* _TASK TO CARRY OUT_
All of the data below should come back exactly as written, minus its images.

Excerpts from a dataset

# # #

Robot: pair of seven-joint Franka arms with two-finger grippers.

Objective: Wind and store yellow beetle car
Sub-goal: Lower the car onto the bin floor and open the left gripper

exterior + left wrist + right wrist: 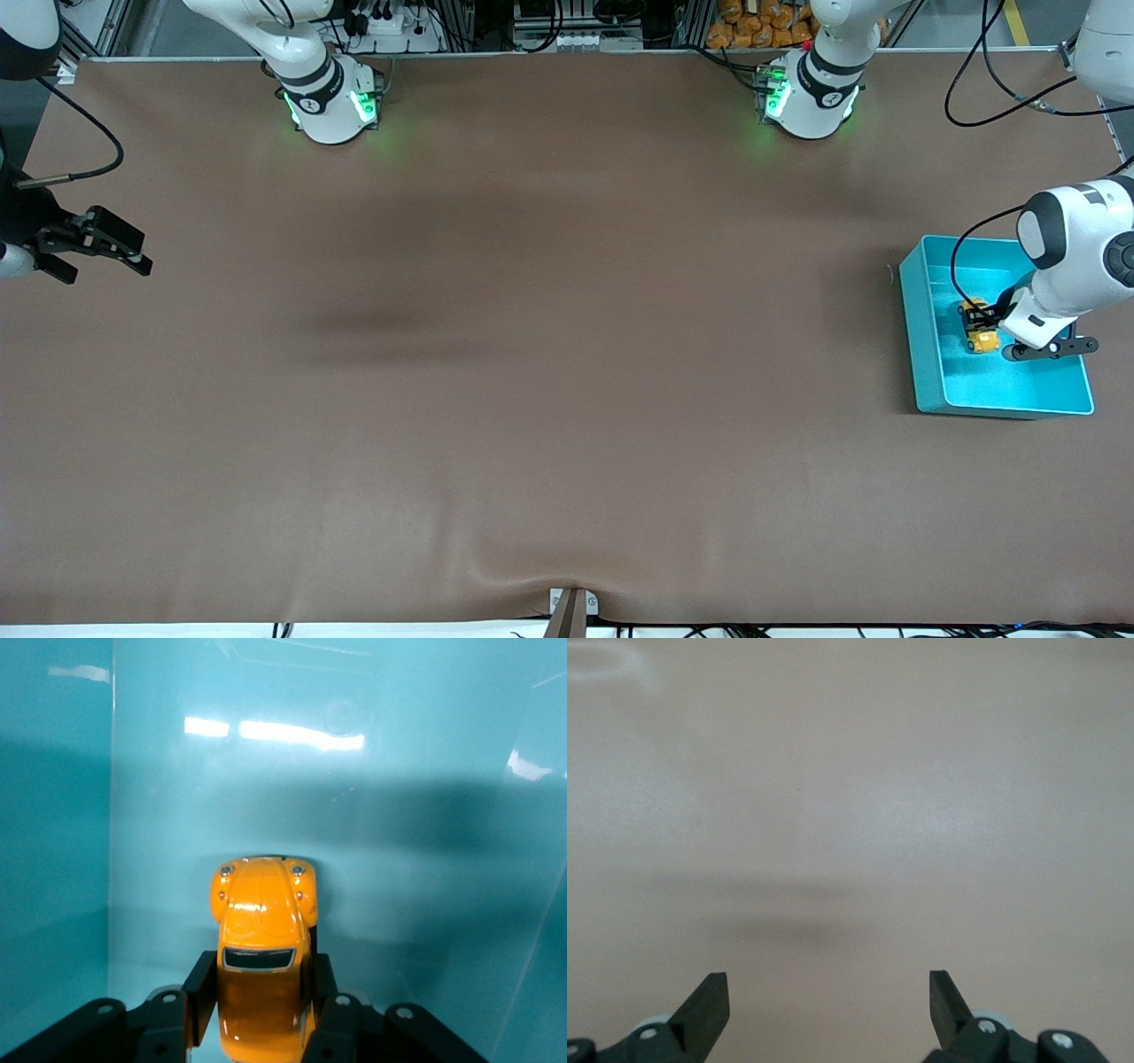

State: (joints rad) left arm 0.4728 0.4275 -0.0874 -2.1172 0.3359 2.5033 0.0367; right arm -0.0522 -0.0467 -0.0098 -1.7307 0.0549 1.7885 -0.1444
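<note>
1. The right gripper [104,251] hangs over the brown table [532,354] at the right arm's end, close to that short edge and about midway between the edge by the robots' bases and the edge nearest the front camera. Its arm waits there.
2. In the right wrist view the right gripper [828,1001] has its two dark fingers [709,1003] spread wide, with only bare table surface between them; it holds nothing.
3. A turquoise bin [921,354] sits on the table at the left arm's end, close to that short edge.
4. The yellow beetle car [978,328] is inside the bin, in the half toward the robots' bases, near the wall that faces the table's middle.
5. The left gripper [983,317] is down inside the bin at the car.
6. In the left wrist view the left gripper [261,992] has a black finger [200,992] against each flank of the car [261,921]. The car's rounded nose points away from the wrist toward the bin's wall [53,859]. Whether the fingers are pressing it or only just beside it cannot be told.
</note>
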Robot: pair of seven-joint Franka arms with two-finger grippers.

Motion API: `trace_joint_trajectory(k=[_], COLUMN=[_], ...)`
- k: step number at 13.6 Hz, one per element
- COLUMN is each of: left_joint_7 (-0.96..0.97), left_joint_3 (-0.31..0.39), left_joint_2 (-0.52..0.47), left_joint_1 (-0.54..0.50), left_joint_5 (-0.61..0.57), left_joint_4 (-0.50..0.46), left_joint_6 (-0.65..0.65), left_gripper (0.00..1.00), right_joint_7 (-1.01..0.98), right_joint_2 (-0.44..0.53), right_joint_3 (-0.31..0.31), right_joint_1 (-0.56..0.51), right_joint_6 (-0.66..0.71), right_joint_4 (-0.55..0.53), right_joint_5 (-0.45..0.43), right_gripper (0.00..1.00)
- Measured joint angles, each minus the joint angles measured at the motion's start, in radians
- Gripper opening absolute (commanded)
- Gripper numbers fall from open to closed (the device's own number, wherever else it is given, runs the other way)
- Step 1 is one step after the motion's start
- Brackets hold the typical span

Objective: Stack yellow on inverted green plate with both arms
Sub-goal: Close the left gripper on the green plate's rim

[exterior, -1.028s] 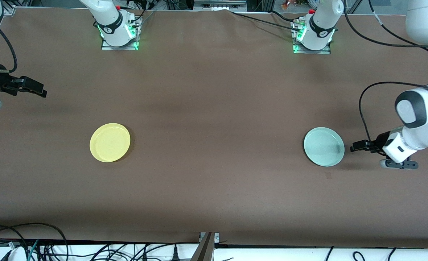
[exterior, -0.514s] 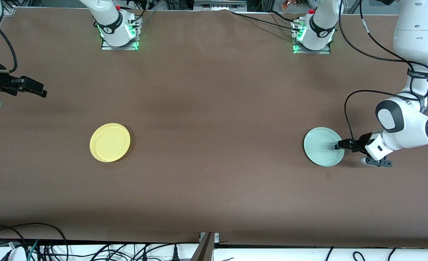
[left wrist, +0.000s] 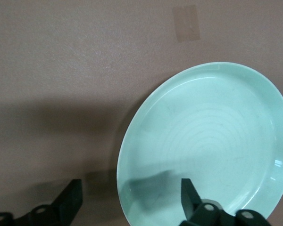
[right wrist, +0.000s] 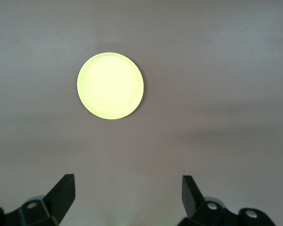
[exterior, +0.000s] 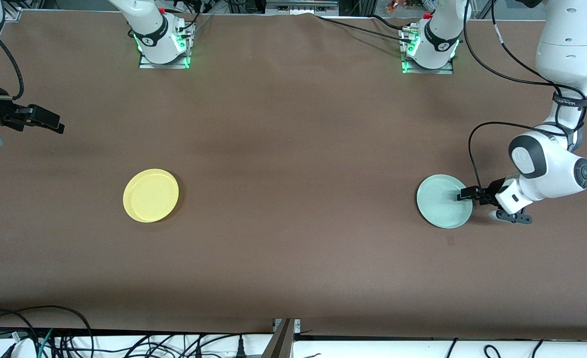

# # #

* _WRITTEN REPLY_
Robot: pair of seven-joint Franka arms with two-finger grippers.

Objective: Wind and store yellow beetle car
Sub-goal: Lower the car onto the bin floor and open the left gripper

exterior + left wrist + right wrist: 

State: (joints rad) left arm 0.4728 0.4275 -0.0874 -2.1172 0.3359 2.5033 0.0367; right arm -0.0522 -0.0467 -0.0098 -1.7307 0.0549 1.7885 -0.1444
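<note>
1. The right gripper [104,251] hangs over the brown table [532,354] at the right arm's end, close to that short edge and about midway between the edge by the robots' bases and the edge nearest the front camera. Its arm waits there.
2. In the right wrist view the right gripper [828,1001] has its two dark fingers [709,1003] spread wide, with only bare table surface between them; it holds nothing.
3. A turquoise bin [921,354] sits on the table at the left arm's end, close to that short edge.
4. The yellow beetle car [978,328] is inside the bin, in the half toward the robots' bases, near the wall that faces the table's middle.
5. The left gripper [983,317] is down inside the bin at the car.
6. In the left wrist view the left gripper [261,992] has a black finger [200,992] against each flank of the car [261,921]. The car's rounded nose points away from the wrist toward the bin's wall [53,859]. Whether the fingers are pressing it or only just beside it cannot be told.
</note>
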Robot: pair of seven-joint Franka arms with two-finger grippers.

Motion API: `trace_joint_trajectory(k=[_], COLUMN=[_], ...)`
- k: step number at 13.6 Hz, one per element
- COLUMN is each of: left_joint_7 (-0.96..0.97), left_joint_3 (-0.31..0.39), left_joint_2 (-0.52..0.47), left_joint_1 (-0.54..0.50), left_joint_5 (-0.61..0.57), left_joint_4 (-0.50..0.46), left_joint_6 (-0.65..0.65), left_gripper (0.00..1.00), right_joint_7 (-1.01..0.98), right_joint_2 (-0.44..0.53), right_joint_3 (-0.31..0.31), right_joint_1 (-0.56..0.51), right_joint_6 (-0.66..0.71), right_joint_4 (-0.55..0.53), right_joint_5 (-0.45..0.43), right_gripper (0.00..1.00)
- Measured joint angles, each minus the joint angles measured at the motion's start, in radians
- Gripper opening absolute (commanded)
- Gripper numbers fall from open to closed (the device's own number, wherever else it is given, runs the other way)
- Step 1 is one step after the motion's start
- Brackets hold the typical span

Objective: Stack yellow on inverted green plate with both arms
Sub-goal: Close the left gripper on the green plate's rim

[exterior, -1.028s] 
[exterior, -0.514s] 
[left wrist, +0.000s] 
[right wrist, +0.000s] 
[exterior, +0.000s] 

The answer requires no additions.